Set down the listing exactly as given, minus images.

======== Supplied data ========

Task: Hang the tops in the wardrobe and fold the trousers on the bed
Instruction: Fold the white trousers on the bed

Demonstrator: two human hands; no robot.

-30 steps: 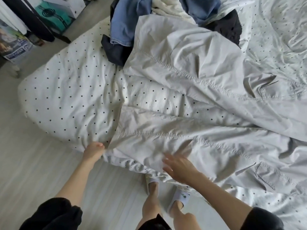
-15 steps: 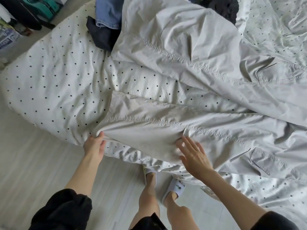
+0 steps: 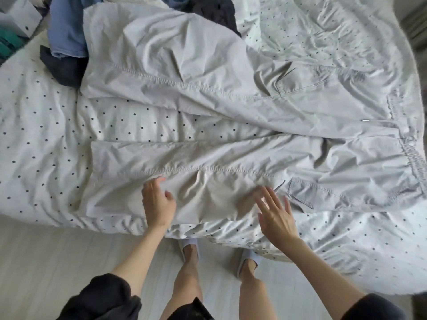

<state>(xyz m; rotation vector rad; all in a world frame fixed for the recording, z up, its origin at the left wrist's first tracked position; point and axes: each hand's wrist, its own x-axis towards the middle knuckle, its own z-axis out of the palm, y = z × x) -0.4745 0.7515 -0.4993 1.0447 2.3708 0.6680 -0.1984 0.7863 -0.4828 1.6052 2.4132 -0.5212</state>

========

▸ **Task solution**:
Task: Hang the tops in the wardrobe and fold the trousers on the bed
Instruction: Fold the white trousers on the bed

Demonstrator: two human hands; no robot.

-30 steps: 
-15 steps: 
+0 steps: 

<state>(xyz m; rotation vector rad; all in a world frame fixed for the recording, z up, its origin at the left wrist's first tracked position; point and axes: each hand's wrist, its own x-axis towards the middle knuckle, its own z-axis out of the palm, y = z × x) -0.4745 0.7515 -0.4993 1.0447 2.3708 0.6680 -0.1984 0.7863 -0.4828 1.6052 2.4132 -0.5212</state>

This completes the response to the exercise.